[THE TASK] Exactly and only the lines below from the one containing "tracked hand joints" down to the one containing "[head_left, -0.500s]" are wanted, both included; please exclude every picture.

[DATA SHOWN]
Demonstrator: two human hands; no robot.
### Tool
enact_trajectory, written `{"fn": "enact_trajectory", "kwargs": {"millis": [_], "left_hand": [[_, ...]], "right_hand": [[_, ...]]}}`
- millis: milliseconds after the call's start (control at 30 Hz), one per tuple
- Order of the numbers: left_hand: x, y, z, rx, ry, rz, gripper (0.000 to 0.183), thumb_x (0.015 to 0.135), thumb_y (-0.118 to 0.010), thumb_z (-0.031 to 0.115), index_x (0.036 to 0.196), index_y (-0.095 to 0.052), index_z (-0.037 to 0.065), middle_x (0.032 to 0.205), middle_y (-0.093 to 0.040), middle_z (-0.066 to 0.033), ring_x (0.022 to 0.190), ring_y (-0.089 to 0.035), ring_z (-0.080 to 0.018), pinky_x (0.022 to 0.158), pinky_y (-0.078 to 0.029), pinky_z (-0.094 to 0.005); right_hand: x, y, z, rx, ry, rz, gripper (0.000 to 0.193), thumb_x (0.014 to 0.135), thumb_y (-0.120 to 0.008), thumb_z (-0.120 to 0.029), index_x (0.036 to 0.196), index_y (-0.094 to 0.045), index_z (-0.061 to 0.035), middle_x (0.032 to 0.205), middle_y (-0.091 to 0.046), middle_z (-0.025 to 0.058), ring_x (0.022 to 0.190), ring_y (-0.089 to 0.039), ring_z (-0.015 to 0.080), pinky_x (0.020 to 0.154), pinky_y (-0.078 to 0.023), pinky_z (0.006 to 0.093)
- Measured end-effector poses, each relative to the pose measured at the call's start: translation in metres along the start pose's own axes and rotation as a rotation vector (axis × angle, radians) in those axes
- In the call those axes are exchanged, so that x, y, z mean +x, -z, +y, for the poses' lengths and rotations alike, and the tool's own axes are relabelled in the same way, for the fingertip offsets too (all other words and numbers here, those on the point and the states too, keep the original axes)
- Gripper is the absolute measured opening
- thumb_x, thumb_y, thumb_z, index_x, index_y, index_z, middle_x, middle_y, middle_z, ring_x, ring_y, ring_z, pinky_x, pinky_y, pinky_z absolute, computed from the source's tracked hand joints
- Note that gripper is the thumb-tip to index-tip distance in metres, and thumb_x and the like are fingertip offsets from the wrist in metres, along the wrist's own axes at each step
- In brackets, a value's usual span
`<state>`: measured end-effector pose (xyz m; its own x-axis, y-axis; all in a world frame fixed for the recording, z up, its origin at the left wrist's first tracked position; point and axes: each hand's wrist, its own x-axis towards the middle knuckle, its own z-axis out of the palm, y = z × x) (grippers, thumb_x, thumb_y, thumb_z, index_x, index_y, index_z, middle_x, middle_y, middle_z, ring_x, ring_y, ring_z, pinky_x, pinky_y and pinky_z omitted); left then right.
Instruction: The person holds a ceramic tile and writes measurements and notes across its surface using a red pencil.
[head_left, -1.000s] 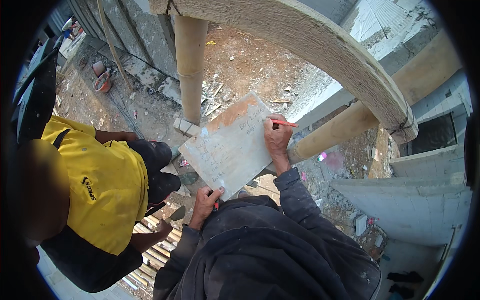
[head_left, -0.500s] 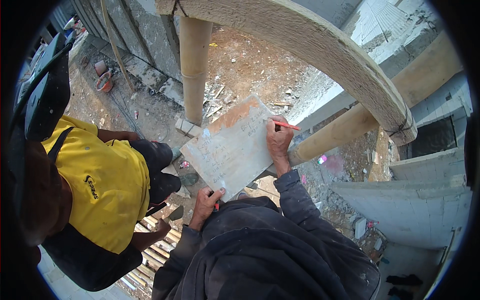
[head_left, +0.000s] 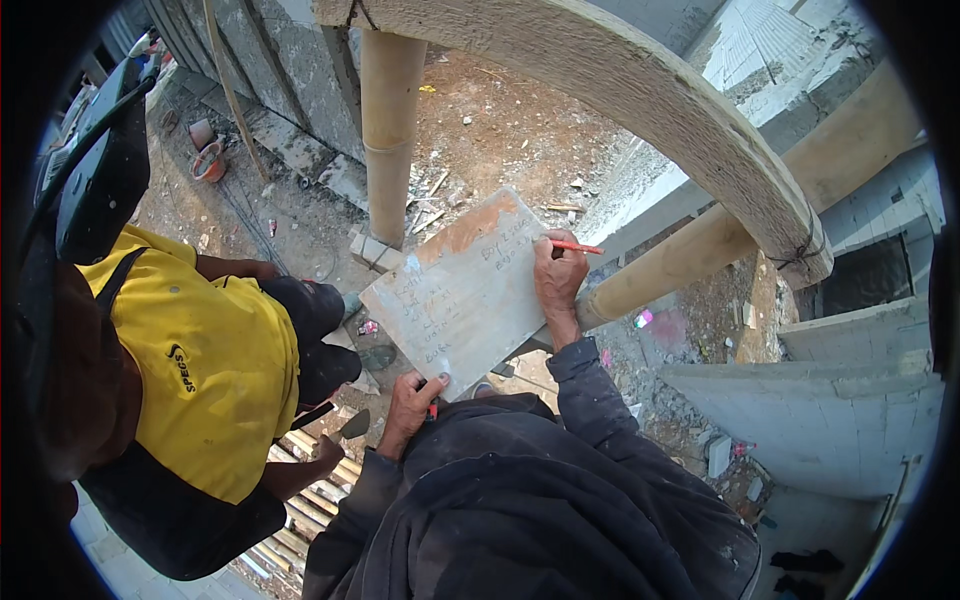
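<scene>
A flat grey board (head_left: 490, 300), stained orange-brown along its far edge, lies tilted in front of my body with handwriting on it. At its near corner my left hand (head_left: 405, 412) grips the edge, thumb on top and fingers underneath. A small red-and-black object (head_left: 433, 410), too covered to name, shows beside that thumb. My right hand (head_left: 560, 285) rests on the board's right edge, closed around a red pencil (head_left: 575, 246). The pencil's point is at the writing near the upper right corner.
To my left a co-worker in a yellow shirt (head_left: 205, 370) holds a trowel (head_left: 352, 426). A curved timber beam (head_left: 600, 70), an upright bamboo post (head_left: 388, 140) and a slanting bamboo pole (head_left: 690, 260) stand close ahead. Bamboo slats (head_left: 310, 500) lie below; rubble covers the ground.
More marks show in the upper right writing. My right hand and the pencil have shifted only slightly. The co-worker's head and trowel have moved a little.
</scene>
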<state>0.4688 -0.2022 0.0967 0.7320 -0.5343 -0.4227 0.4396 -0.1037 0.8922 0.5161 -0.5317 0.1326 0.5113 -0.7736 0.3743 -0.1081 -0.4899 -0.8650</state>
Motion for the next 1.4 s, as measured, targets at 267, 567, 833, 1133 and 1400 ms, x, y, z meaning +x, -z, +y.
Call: {"fn": "enact_trajectory", "kwargs": {"millis": [267,567,833,1133,1400], "left_hand": [[0.000,-0.003,-0.003,-0.019,-0.007,0.010,0.033,0.097,-0.073,0.026,0.109,-0.078,-0.004,0.087,-0.073,-0.0014,0.076,-0.059,-0.0065,0.066,-0.045,-0.0267],[0.004,0.003,-0.008,-0.011,-0.006,-0.006,0.032,0.097,-0.073,0.027,0.107,-0.078,-0.003,0.084,-0.071,0.0008,0.073,-0.056,-0.0062,0.064,-0.043,-0.0268],[0.005,0.004,-0.017,-0.031,0.026,-0.021,0.032,0.098,-0.073,0.026,0.110,-0.078,-0.003,0.088,-0.073,-0.0005,0.075,-0.058,-0.0065,0.065,-0.045,-0.0270],[0.004,0.000,-0.004,-0.033,0.018,-0.017,0.032,0.098,-0.073,0.025,0.111,-0.078,-0.003,0.091,-0.075,-0.0021,0.077,-0.062,-0.0072,0.067,-0.047,-0.0268],[0.005,0.004,-0.012,0.010,0.031,-0.022,0.034,0.098,-0.074,0.027,0.111,-0.078,-0.004,0.092,-0.076,-0.0034,0.078,-0.062,-0.0070,0.067,-0.048,-0.0262]], "right_hand": [[0.000,0.000,0.006,-0.018,0.013,0.006,0.011,0.089,-0.069,-0.008,0.098,-0.074,-0.0014,0.081,-0.072,0.0083,0.071,-0.068,0.0164,0.068,-0.056,0.0324],[0.001,-0.003,0.004,0.013,0.066,0.054,0.011,0.091,-0.068,-0.008,0.098,-0.073,-0.0012,0.081,-0.072,0.0080,0.071,-0.068,0.0163,0.068,-0.056,0.0326],[0.003,-0.003,0.005,0.019,0.005,0.024,0.011,0.091,-0.070,-0.010,0.098,-0.073,-0.0016,0.080,-0.072,0.0072,0.070,-0.067,0.0159,0.068,-0.055,0.0325],[0.006,-0.003,0.003,-0.038,0.020,0.086,0.011,0.093,-0.069,-0.012,0.098,-0.073,-0.0025,0.076,-0.069,0.0077,0.069,-0.066,0.0174,0.066,-0.054,0.0346],[0.007,-0.006,0.012,-0.011,0.018,0.095,0.012,0.095,-0.068,-0.012,0.099,-0.073,-0.0018,0.082,-0.070,0.0089,0.075,-0.068,0.0196,0.071,-0.055,0.0348]]}}
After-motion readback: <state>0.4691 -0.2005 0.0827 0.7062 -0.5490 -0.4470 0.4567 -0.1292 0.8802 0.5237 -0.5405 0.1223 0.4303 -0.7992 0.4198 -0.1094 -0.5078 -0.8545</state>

[RESPONSE TO THIS EXERCISE]
- thumb_x, thumb_y, thumb_z, index_x, index_y, index_z, middle_x, middle_y, middle_z, ring_x, ring_y, ring_z, pinky_x, pinky_y, pinky_z absolute, computed from the source's tracked hand joints
- Note that gripper is the thumb-tip to index-tip distance in metres, and thumb_x and the like are fingertip offsets from the wrist in metres, along the wrist's own axes at each step
- In brackets, a value's usual span
`<state>`: measured end-effector pose (xyz m; its own x-axis, y-axis; all in a world frame fixed for the recording, z up, its origin at the left wrist's first tracked position; point and axes: each hand's wrist, its own x-axis towards the middle knuckle, its own z-axis out of the palm, y = z × x) (grippers, thumb_x, thumb_y, thumb_z, index_x, index_y, index_z, middle_x, middle_y, middle_z, ring_x, ring_y, ring_z, pinky_x, pinky_y and pinky_z omitted); left then right.
Instruction: The person holds a ceramic tile and writes measurements and notes across its surface using a red pencil.
[head_left, -1.000s] 
[head_left, -0.500s] 

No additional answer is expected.